Which I guess is why ORMs help a lot: they are generally based on application-side logic and LCD database.

2 comments

I'm pretty sure SQLite has covering indexes. And the relatively new strict mode should enforce at least basic types (though if you want to enforce your own rules for things like dates you're still on your own).
> I'm pretty sure SQLite has covering indexes.

I checked to be sure I had not missed it, and didn’t find anything. You have expressions and conditions, but no covering. Obviously you can kinda emulate it by adding the columns you want to cover to the key, but…

> though if you want to enforce your own rules for things like dates you're still on your own

That’s what I was talking about, having richer types, and the ability to create more (especially domains).
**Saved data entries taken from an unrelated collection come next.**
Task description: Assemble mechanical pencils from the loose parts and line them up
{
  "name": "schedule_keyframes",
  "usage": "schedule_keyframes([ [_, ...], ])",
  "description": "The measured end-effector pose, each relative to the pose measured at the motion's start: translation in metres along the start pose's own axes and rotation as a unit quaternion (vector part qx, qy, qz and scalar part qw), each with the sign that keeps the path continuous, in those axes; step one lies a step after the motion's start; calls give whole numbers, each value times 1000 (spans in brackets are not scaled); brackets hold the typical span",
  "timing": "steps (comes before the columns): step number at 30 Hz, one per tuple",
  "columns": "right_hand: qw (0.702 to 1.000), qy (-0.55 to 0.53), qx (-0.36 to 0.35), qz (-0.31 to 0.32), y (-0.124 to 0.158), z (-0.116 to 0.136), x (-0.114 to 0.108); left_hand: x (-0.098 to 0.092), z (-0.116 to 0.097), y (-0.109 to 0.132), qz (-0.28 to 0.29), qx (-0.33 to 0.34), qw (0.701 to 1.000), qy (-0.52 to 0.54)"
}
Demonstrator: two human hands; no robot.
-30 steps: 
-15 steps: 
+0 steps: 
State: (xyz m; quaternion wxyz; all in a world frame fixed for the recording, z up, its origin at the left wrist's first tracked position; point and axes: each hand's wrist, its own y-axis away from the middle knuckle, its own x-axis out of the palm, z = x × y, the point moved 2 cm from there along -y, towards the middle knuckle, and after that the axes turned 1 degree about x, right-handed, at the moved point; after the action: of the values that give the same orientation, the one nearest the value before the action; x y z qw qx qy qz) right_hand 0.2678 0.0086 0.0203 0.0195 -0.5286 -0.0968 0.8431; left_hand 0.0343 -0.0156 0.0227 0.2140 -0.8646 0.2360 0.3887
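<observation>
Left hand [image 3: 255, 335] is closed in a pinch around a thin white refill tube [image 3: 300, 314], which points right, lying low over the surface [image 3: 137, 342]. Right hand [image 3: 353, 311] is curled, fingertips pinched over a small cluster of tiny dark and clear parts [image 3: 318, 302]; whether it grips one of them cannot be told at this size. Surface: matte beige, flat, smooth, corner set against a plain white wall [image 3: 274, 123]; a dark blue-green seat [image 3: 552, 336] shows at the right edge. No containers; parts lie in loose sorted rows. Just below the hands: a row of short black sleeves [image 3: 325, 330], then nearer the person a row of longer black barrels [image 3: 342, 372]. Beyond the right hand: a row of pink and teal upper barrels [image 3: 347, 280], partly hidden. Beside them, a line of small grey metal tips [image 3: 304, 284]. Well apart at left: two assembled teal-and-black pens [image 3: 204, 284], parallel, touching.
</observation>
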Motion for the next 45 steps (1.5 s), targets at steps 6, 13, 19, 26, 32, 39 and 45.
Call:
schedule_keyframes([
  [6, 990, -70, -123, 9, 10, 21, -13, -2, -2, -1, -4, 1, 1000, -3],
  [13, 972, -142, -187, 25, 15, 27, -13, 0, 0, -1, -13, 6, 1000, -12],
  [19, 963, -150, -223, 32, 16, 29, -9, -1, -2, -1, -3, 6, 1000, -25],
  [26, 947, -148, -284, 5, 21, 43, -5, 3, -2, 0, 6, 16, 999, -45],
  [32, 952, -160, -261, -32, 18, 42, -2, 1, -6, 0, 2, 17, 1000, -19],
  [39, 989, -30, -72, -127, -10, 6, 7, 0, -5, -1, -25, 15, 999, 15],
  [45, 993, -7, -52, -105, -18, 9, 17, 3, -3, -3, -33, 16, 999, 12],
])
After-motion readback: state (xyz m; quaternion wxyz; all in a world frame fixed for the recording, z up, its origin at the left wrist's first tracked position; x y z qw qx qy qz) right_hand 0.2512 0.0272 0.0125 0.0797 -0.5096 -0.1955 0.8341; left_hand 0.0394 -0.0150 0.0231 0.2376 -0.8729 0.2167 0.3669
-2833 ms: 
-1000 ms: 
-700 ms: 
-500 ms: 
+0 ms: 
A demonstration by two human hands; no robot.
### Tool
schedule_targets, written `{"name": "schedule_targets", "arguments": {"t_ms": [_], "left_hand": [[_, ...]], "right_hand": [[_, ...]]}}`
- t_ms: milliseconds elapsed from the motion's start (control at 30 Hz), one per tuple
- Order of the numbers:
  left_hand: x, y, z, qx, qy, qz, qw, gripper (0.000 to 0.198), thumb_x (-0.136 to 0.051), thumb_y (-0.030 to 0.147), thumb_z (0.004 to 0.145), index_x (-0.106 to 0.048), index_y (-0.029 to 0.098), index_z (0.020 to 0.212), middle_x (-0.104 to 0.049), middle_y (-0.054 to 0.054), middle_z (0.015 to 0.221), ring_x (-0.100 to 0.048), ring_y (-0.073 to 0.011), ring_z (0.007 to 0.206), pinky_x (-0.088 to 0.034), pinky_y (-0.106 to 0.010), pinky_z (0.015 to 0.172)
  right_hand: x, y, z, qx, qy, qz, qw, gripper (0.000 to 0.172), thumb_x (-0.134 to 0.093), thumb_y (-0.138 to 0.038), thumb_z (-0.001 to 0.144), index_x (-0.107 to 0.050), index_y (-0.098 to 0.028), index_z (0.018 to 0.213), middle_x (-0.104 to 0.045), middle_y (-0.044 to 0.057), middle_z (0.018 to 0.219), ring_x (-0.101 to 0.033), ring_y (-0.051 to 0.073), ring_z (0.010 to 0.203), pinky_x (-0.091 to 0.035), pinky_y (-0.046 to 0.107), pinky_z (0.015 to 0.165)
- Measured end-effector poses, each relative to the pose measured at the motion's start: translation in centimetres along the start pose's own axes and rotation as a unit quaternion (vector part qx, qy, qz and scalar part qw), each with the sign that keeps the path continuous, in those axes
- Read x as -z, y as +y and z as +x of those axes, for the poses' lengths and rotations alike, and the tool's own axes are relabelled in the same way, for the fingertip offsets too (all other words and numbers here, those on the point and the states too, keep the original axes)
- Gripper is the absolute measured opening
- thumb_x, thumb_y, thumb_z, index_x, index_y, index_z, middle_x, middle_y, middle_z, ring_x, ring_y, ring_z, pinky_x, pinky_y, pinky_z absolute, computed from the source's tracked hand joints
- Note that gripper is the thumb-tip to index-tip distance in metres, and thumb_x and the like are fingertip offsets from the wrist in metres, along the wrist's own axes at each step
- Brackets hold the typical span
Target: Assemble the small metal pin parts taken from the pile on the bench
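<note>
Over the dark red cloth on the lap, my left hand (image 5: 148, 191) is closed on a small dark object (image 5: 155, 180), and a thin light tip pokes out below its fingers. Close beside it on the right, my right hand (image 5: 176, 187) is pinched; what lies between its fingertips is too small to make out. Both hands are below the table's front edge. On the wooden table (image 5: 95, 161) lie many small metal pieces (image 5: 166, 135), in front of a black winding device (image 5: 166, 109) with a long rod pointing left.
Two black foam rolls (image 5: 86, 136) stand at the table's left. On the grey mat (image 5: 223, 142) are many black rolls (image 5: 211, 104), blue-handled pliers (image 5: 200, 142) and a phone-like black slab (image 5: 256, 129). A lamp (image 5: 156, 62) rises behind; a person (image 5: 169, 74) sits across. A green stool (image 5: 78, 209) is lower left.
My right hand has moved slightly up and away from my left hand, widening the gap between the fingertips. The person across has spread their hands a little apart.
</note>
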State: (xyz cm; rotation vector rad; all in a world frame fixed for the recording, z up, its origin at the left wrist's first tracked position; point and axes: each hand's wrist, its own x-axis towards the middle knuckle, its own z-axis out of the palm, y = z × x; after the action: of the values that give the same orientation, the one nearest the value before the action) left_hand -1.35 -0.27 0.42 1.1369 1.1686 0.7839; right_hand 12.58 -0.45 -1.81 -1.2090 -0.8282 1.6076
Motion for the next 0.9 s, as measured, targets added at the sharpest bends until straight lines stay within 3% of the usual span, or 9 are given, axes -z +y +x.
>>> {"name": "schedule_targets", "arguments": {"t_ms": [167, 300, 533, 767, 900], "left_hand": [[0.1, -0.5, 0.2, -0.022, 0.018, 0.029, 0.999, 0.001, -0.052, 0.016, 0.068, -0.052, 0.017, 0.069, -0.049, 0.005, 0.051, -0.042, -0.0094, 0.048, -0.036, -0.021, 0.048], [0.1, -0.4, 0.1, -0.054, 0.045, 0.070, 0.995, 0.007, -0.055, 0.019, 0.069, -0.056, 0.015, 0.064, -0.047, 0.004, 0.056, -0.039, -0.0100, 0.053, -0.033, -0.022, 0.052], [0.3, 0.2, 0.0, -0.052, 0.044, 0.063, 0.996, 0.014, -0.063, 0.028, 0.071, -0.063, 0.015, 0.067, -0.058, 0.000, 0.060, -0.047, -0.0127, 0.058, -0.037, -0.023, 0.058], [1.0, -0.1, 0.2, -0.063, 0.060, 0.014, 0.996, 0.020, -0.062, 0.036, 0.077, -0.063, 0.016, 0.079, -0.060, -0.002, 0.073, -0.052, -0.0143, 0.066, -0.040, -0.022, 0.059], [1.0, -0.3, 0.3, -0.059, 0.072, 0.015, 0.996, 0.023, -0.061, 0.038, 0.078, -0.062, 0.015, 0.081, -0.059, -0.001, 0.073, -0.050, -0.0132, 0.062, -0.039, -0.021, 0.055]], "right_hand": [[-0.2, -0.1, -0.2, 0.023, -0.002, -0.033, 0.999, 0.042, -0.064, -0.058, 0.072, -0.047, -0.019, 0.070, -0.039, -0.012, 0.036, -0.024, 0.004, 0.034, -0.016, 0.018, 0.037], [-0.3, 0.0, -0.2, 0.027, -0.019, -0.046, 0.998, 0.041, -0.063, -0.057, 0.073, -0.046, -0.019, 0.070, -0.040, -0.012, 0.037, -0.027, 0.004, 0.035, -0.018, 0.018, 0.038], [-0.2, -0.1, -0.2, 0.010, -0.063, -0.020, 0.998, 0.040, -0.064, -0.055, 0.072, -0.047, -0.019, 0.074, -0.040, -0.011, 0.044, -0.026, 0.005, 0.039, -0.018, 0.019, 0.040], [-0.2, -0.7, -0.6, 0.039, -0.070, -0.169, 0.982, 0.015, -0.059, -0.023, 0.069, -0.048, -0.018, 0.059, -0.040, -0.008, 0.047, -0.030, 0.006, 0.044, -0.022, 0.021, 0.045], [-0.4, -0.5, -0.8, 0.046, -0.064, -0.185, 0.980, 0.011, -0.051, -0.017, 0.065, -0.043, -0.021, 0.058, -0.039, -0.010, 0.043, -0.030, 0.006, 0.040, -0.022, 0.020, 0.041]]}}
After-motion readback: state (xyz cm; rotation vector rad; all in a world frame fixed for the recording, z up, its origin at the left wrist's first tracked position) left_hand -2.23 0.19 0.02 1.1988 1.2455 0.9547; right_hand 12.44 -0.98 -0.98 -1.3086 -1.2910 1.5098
Strict tables provides table stakes of actually enforcing the all-of-5-types sqlite has built-in. Afaik a strict mode is something that’s still being discussed if it ever becomes reality.

SQLite has what they "call a covering index", see point 9 here: https://www.sqlite.org/optoverview.html

My impression is that this mechanism is less general than what one finds in full-fat client-server SQLite databases.

Ya if my reading is correct this is the poor man's covering index: if all the requested data is in the index key the query will not hit the table, so you can add additional fields at the end of the key to get index-only scans (at a cost, also some flexibility cost e.g. doesn't work with unique indexes).

I guess it's less of an issue in sqlite than in databases with richer datatypes in the sense that all datatypes are ordered and thus indexable.

can you elaborate? I was living under impression that what sqlite has, is exactly what covering index is...
With a "proper" covering index (an INCLUDE clause in SQL Server or Postgres for example) you add data to the index value. This means it can be retrieved just by looking into the index but

- it's not constrained (e.g. to be orderable)

- it does not affect the behaviour of the index, so you can have covering data in a UNIQUE index, or in a PK constraint (although for the latter one might argue a clustered index is superior)

- it only takes space in leaf nodes, not interior nodes, so you can have better occupancy of interior node pages, less pages to traverse during lookup, and they have better cache residency

- and finally the intent is clearer, when you put everything in the key it does not tell the reader what's what and why it there, and thus makes it harder to evaluate changes

In PostgreSQL a covering index can be configured which includes extra information from columns that aren't part of the searchable index itself. It's documented quite well here: https://www.postgresql.org/docs/current/indexes-index-only-s...

    CREATE INDEX tab_x_y
    ON tab(x) INCLUDE (y);
"Obviously you can kinda emulate it by adding the columns you want to cover to the key"

Right, that seems like a good solution to me.

It’s a workaround, but it bloats the interior pages of the index with the covering data, which increases the size of the index and makes lookup less efficient (as they have to traverse more interior pages, and since there are more pages those are less likely to remain in cache).
I use SQLite in my personal projects, not professionally. I was wondering if you could elaborate on what you mean by 'consistency logic' in the context of SQLite.